### Collected material ###
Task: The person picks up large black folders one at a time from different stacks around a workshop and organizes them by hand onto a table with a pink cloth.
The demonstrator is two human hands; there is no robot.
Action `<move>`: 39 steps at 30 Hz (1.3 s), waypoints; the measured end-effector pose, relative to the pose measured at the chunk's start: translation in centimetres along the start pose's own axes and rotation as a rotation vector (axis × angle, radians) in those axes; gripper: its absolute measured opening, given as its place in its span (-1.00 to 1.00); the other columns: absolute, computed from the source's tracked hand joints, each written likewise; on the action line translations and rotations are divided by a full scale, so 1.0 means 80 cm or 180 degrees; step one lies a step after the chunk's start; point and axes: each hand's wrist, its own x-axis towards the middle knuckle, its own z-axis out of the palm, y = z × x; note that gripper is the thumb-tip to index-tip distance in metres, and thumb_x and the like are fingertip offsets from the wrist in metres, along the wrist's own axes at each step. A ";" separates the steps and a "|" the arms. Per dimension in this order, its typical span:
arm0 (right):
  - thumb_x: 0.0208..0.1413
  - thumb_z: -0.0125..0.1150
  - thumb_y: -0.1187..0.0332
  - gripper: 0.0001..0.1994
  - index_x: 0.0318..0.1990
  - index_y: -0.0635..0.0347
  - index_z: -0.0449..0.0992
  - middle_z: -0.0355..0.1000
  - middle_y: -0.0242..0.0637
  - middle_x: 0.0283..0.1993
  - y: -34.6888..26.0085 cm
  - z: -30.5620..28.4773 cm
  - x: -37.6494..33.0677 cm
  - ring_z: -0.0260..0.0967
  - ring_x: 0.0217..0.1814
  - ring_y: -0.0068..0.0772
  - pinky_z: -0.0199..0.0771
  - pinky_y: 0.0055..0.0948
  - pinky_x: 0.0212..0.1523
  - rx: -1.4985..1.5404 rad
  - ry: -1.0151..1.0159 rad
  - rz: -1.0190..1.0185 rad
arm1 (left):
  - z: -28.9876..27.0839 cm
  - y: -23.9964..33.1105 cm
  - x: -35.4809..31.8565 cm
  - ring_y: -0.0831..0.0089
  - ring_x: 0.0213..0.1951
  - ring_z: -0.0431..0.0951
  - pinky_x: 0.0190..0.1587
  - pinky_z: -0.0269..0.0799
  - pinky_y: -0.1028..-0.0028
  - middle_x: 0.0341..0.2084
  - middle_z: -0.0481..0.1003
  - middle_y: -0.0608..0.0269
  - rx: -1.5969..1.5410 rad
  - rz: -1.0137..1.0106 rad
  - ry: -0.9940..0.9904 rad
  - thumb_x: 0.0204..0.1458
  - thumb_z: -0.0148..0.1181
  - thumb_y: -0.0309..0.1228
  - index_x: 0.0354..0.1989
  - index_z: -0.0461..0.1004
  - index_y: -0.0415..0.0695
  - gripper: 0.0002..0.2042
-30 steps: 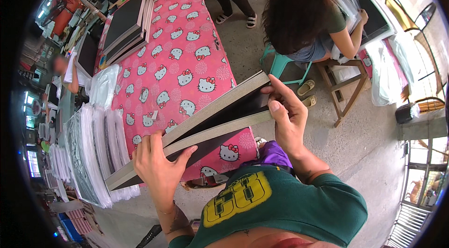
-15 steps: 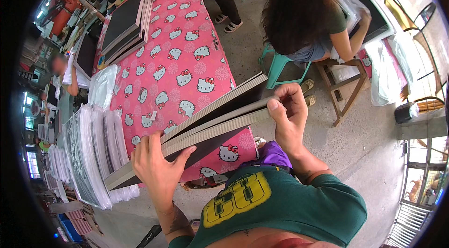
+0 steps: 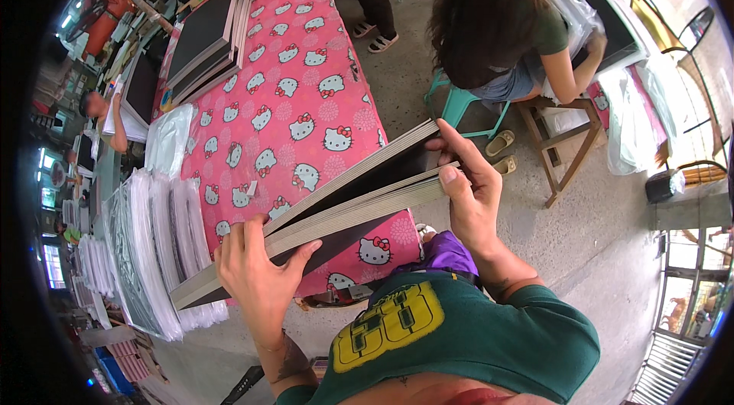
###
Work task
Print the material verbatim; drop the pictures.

Written reply
Task: The person picks up large black folders one at a time from different stacks around a workshop and organizes them by hand onto a table with a pink cloth.
The demonstrator is two human hands; there is no robot.
Action `<move>`: 39 steps at 30 Hz (1.3 s), waypoints; the measured end-effector pose, relative to the pose measured at the chunk's start: translation in centimetres along the start pose's own axes and rotation as a rotation vector (axis × angle, radians) in those axes; gripper: its absolute measured opening, given as its place in its span (-1.00 to 1.00); the other columns: absolute, computed from the source's tracked hand joints, each written likewise; on the action line translations and rotations are divided by a full scale, so 1.0 means 80 cm or 180 degrees; step one lies a step after the chunk's start; point and axes: each hand's wrist, its own x-axis towards the middle knuckle, its own z-axis out of the palm, y = z × x; note that gripper is the thumb-tip to index-tip distance in metres, and thumb_x and the like are fingertip offsets from the wrist in metres, along the wrist's own axes at each step. A ";" separates the steps and a "|" the arms. Per dimension in this order, its typical span:
arm0 (right):
  - thumb_x: 0.0208..0.1413
  - thumb_z: -0.0125..0.1150
  - thumb_y: -0.1187..0.0332
  - gripper: 0.0001..0.1994
  - index_x: 0.0318..0.1990
  - index_y: -0.0635..0.0347
  - index_z: -0.0449..0.0992
  - middle_z: -0.0355..0.1000
  - middle_y: -0.0242..0.0637
  - middle_x: 0.0283..0.1993
  - y: -34.6888..26.0085 cm
  - z: -30.5620..28.4773 cm
  - x: -37.6494..33.0677 cm
  - ring_z: -0.0260..0.0967
  - ring_x: 0.0217..0.1814
  - ring_y: -0.0068..0.0772
  - pinky_z: -0.0199..0.0771
  - pinky_y: 0.0055..0.0948
  - pinky_x: 0.0212..0.1523
  - rx: -1.4985..1.5404 rad
  - ry: -1.0151..1.0159 rad
  - rz: -1.0190..1.0185 rad
arm1 (left):
  - z: -28.9876..27.0839 cm
  - y: -23.9964..33.1105 cm
  - x: -35.4809..31.8565 cm
  - ring_y: -0.0831..0.0089
  - ring_x: 0.0213..0.1951
  - ring_z: -0.0431..0.0951
  - pinky_x: 0.0190..0.1587
  - pinky_z: -0.0269..0.0799
  - pinky_y: -0.1028..-0.0028
  - middle_x: 0.0341..0.2084
  - middle_z: -0.0481..0.1003
  - middle_y: -0.0608..0.0269
  - rx: -1.5969..1.5410 rad
  - rz: -1.0137..1.0106 rad
  - ry: -0.9940..0.9904 rad
  - thumb_x: 0.0204..0.1458
  - thumb_z: -0.0148..0.1181
  - thumb_y: -0.0309..0.1228
  - index_x: 0.0354..0.1989
  - index_z: -0.0461..0.1004
  - index_y: -0.0415..0.0695
  - gripper: 0.0002..0.2042
-30 steps: 
-15 steps: 
+0 steps: 

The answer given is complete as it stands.